Limoncello II is a sweet and refreshing Italian liqueur made with lemons, sugar, and alcohol. It is traditionally served chilled as a digestif after a meal, but can also be enjoyed on its own or as a cocktail ingredient. Limoncello II is a relatively easy liqueur to make at home, and there are many different recipes to choose from. Whether you are a fan of classic limoncello or are looking for a more unique variation, there is sure to be a limoncello II recipe that will suit your taste.
Check out the recipes below so you can choose the best recipe for yourself!
LIMONCELLO
For the perfect summer pick-me-up, make Giada De Laurentiis' Limoncello, or lemon liqueur, at home with her recipe from Everyday Italian on Food Network.
Provided by Giada De Laurentiis
Categories beverage
Time P4DT4h40m
Yield 7 cups
Number Of Ingredients 4
Steps:
- Using a vegetable peeler, remove the peel from the lemons in long strips (reserve the lemons for another use). Using a small sharp knife, trim away the white pith from the lemon peels; discard the pith. Place the lemon peels in a 2-quart pitcher. Pour the vodka over the peels and cover with plastic wrap. Steep the lemon peels in the vodka for 4 days at room temperature.

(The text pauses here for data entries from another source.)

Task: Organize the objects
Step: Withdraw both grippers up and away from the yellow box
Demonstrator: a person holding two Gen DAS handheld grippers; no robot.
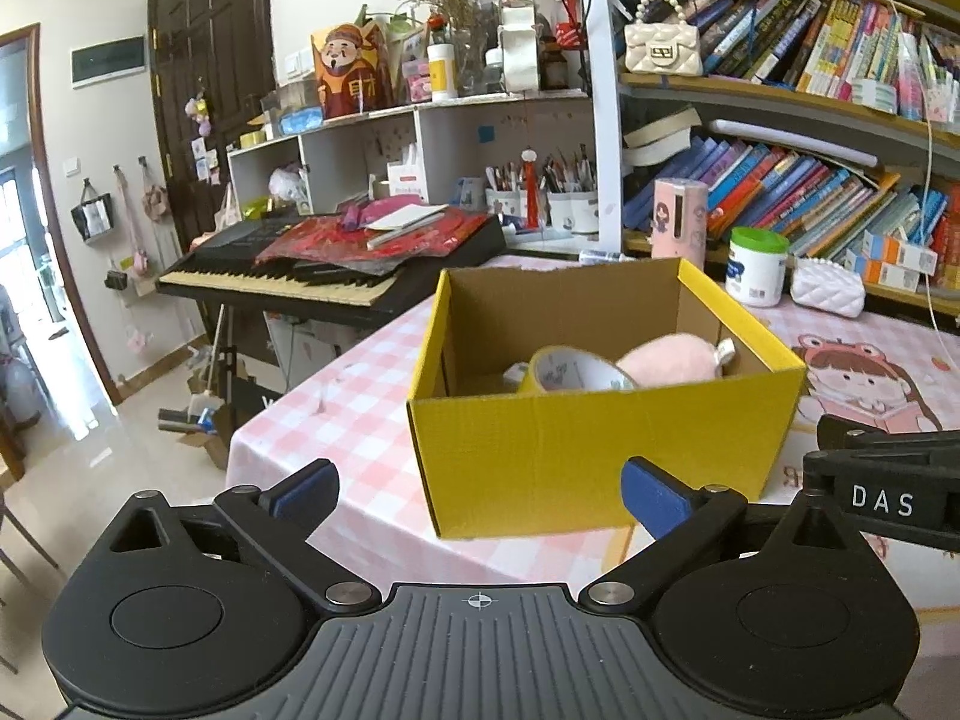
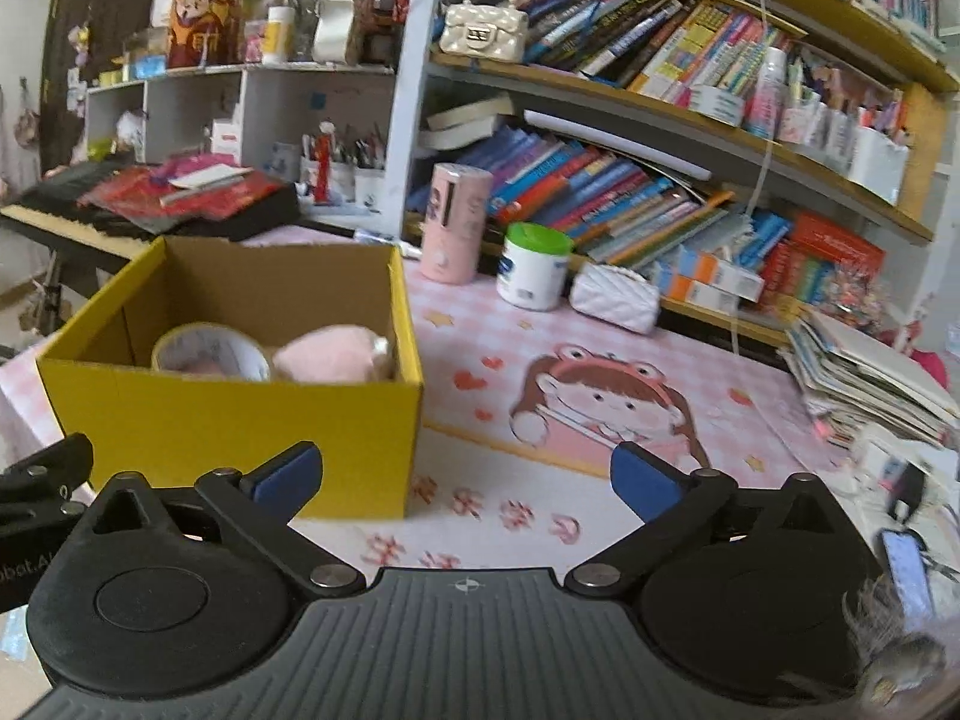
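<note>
From the left wrist view, the left gripper (image 1: 480, 495) hangs with its blue-padded fingers (image 1: 651, 495) spread wide and nothing between them. Straight ahead of it, a little beyond the fingertips, stands the open yellow cardboard box (image 1: 600, 450) on the pink checked tablecloth (image 1: 336, 414). Inside the box lie a roll of yellowish packing tape (image 1: 576, 371) and, touching it on the right, a soft pink plush item (image 1: 669, 360). Part of the other black gripper (image 1: 882, 480) shows at the right edge, beside the box's right corner.

From the right wrist view, the right gripper (image 2: 465, 477) is likewise released, jaws wide apart and empty. The yellow box (image 2: 240, 420) stands ahead and to the left, its near right corner between the fingertips; the tape roll (image 2: 210, 354) and the plush item (image 2: 333, 354) rest side by side inside. To the right of the box the cloth bears a cartoon girl print (image 2: 606, 402).
</note>
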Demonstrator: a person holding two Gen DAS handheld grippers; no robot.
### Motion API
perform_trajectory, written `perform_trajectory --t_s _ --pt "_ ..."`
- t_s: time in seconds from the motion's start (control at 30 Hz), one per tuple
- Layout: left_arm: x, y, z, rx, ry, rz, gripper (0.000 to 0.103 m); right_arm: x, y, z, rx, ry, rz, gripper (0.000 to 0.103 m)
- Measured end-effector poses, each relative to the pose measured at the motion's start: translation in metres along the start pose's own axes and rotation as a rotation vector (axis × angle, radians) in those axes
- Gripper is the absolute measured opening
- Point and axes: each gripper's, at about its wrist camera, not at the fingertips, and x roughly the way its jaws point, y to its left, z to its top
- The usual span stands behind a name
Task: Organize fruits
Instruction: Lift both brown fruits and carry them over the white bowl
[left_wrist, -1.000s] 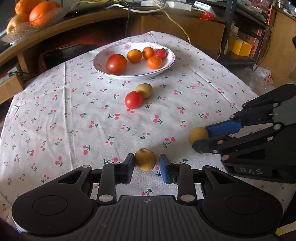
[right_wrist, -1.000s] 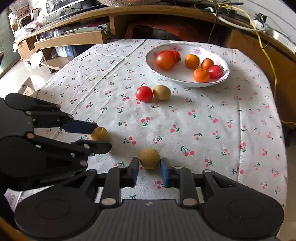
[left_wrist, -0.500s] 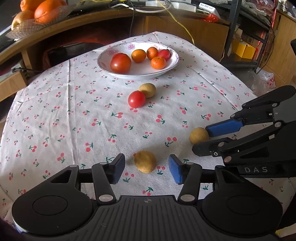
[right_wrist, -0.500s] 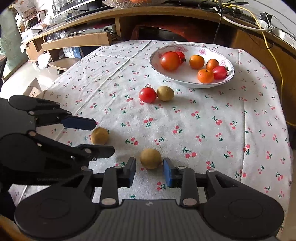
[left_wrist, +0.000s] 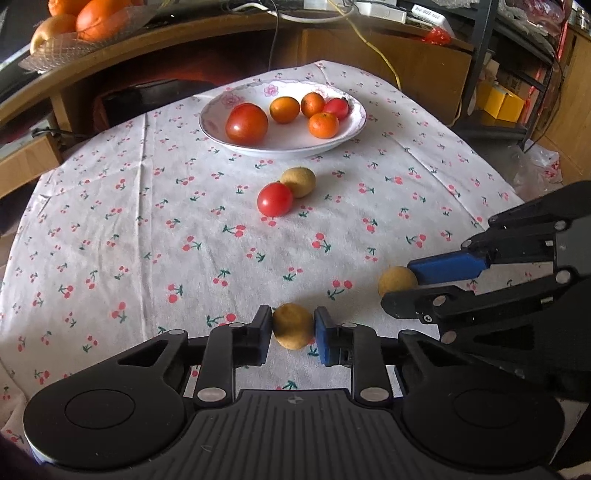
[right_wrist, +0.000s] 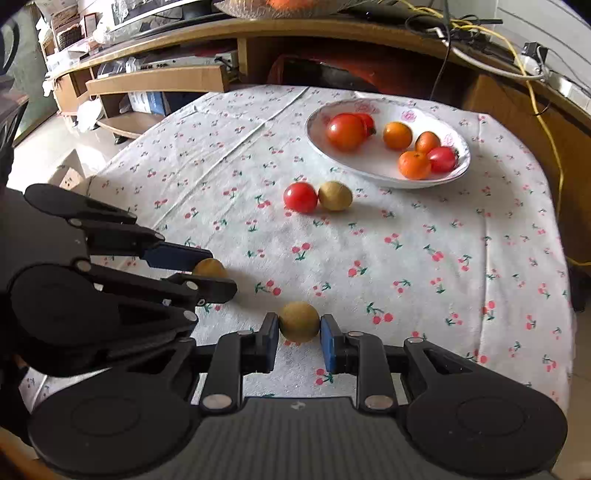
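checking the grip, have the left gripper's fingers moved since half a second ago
Yes. The left gripper has closed: its fingers, then well clear of the yellow-brown round fruit lying on the cherry-print tablecloth, now touch both sides.

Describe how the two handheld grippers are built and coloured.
Both are matte black plastic. The left gripper and right gripper each have a ribbed central body flanked by round housings, linkage arms with silver pivot pins, and blue pads on the fingers. No cables, hands or sleeves are visible.

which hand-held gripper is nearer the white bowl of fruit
Right, though only by a small margin. The right hand-held gripper sits closed on a brown fruit short of the white bowl; the left hand-held gripper is beside it, slightly further from the bowl.
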Motion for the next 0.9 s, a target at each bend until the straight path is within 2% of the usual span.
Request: perform_trajectory --t_s 0.23,0.33,0.6,0.9 --pt "-0.018 -0.007 0.009 -0.005 -0.03 0.039 0.032 -0.025 -0.006 0.01 0.03 -0.052 -0.041 0.027" --pt "-0.027 -0.008 0.022 -0.001 -0.077 0.037 0.032 -0.033 -0.011 0.018 0.048 -0.086 -0.053 0.026" --pt "-0.026 0.004 0.057 -0.02 -0.145 0.03 0.032 -0.031 -0.019 0.052 0.086 -0.131 -0.082 0.027" --pt "-0.007 0.014 0.095 -0.033 -0.182 0.029 0.032 -0.013 -0.048 0.082 0.147 -0.157 -0.117 0.027"
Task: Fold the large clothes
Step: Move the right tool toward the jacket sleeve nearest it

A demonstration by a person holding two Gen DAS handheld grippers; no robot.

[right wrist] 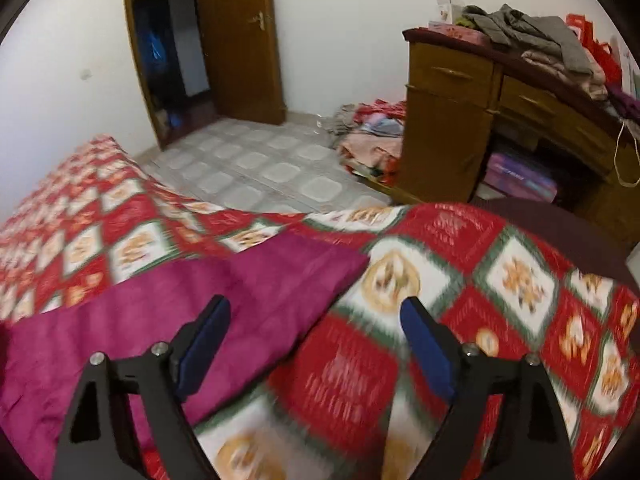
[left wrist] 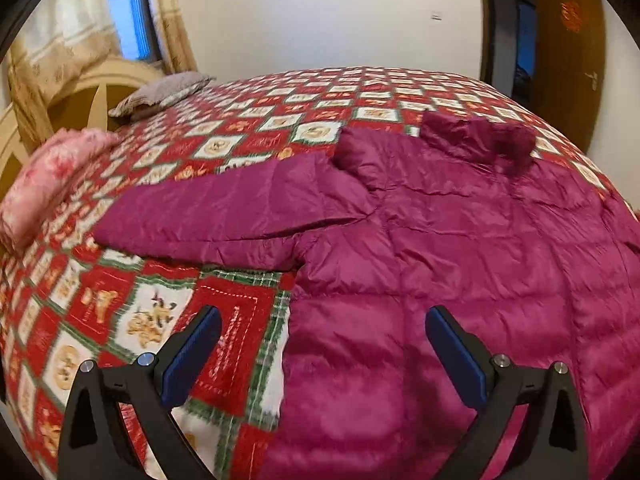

- Stir the water and sugar in a large saucepan over medium heat until the sugar dissolves, about 5 minutes. Cool completely. Pour the sugar syrup over the vodka mixture. Cover and let stand at room temperature overnight. Strain the limoncello through a mesh strainer. Discard the peels. Transfer the limoncello to bottles. Seal the bottles and refrigerate until cold, at least 4 hours and up to 1 month.
LIMONCELLO II
Italian after-dinner drink. I use organic lemons.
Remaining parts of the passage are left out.